> _EXERCISE AIM_: Lift out, unaltered, the lines of the material below between the line holding "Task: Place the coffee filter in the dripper" and the line holding "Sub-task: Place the", counting both.

> _RECORDS SHOWN_:
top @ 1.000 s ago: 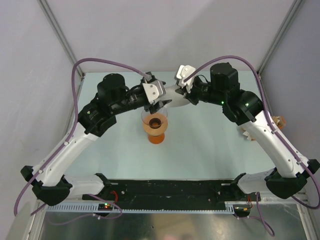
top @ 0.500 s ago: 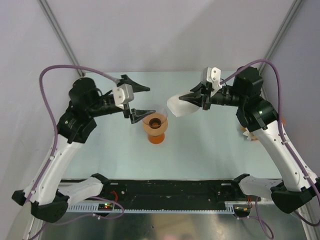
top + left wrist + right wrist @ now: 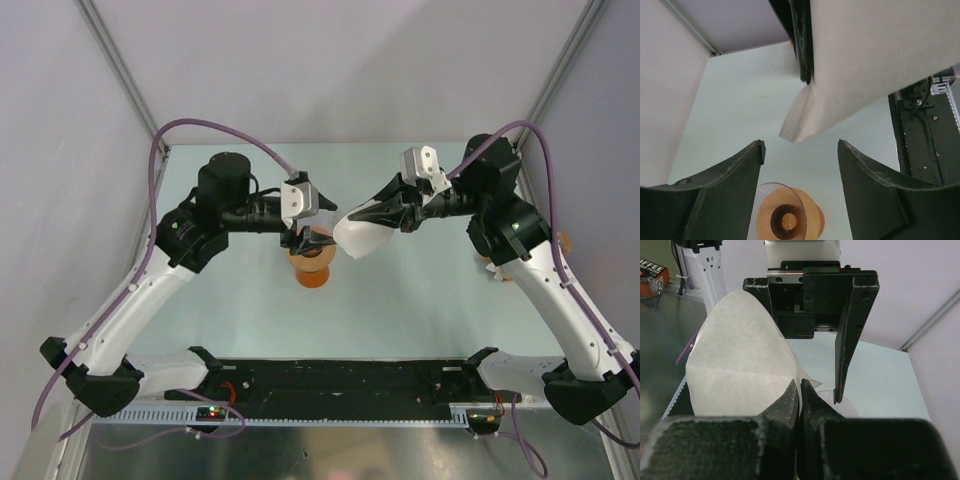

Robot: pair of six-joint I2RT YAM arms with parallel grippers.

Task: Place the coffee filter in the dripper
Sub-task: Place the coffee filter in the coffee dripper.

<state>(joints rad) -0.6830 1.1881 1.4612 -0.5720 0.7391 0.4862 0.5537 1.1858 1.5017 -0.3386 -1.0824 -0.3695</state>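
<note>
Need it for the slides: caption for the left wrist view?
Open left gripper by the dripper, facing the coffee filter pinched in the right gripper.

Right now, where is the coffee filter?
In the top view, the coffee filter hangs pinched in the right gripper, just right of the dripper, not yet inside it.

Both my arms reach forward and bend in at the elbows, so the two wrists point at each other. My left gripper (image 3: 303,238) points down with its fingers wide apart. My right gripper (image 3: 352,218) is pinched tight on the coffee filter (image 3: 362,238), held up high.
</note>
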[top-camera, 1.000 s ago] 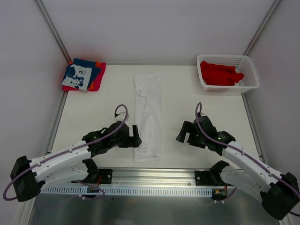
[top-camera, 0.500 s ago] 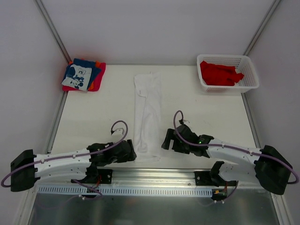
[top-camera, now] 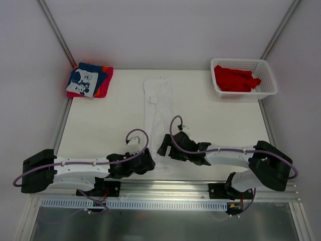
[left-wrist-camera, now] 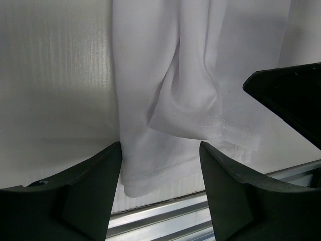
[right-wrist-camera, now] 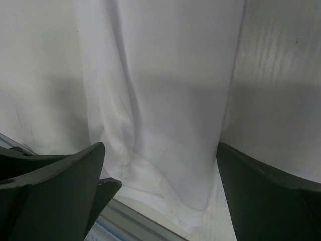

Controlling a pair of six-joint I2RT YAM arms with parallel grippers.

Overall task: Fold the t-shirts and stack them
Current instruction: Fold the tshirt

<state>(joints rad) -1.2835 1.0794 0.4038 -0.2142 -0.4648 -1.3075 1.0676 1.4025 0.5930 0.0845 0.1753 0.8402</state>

> _SOLUTION BELOW_:
Task: Place the coffee filter in the dripper
Sub-task: Place the coffee filter in the coffee dripper.

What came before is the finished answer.